Exercise prompt -
Set down, exactly, every line from the top of the listing through the one holding "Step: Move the".

Recorded information -
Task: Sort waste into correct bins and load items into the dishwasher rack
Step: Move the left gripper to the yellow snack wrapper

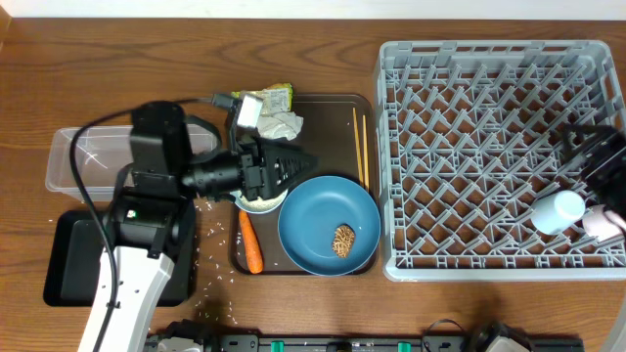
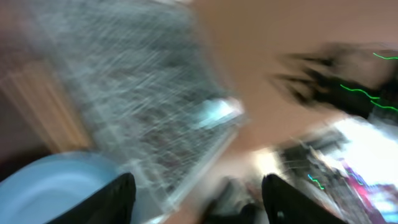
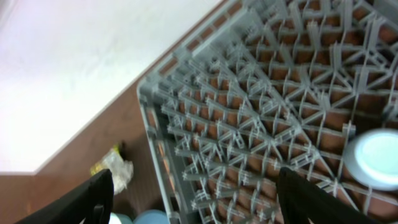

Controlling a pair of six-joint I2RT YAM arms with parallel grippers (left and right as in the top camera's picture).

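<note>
Left gripper (image 1: 293, 164), jaws apart and empty, hovers left of the dishwasher rack (image 1: 469, 59), above the light blue bowl (image 1: 259, 203). Right gripper (image 3: 194, 177), likewise apart, hangs over the rack's right side near the small light blue cup (image 1: 558, 210) lying inside. Loading looks underway; the next move is probably to pinch the bowl's rim.

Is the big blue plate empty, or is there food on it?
Not empty: the blue plate has one small brown food piece lying on it, right of its middle. The rest of its surface looks bare.
</note>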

Output -
Task: Sort waste into correct bins and load items into the dishwasher rack
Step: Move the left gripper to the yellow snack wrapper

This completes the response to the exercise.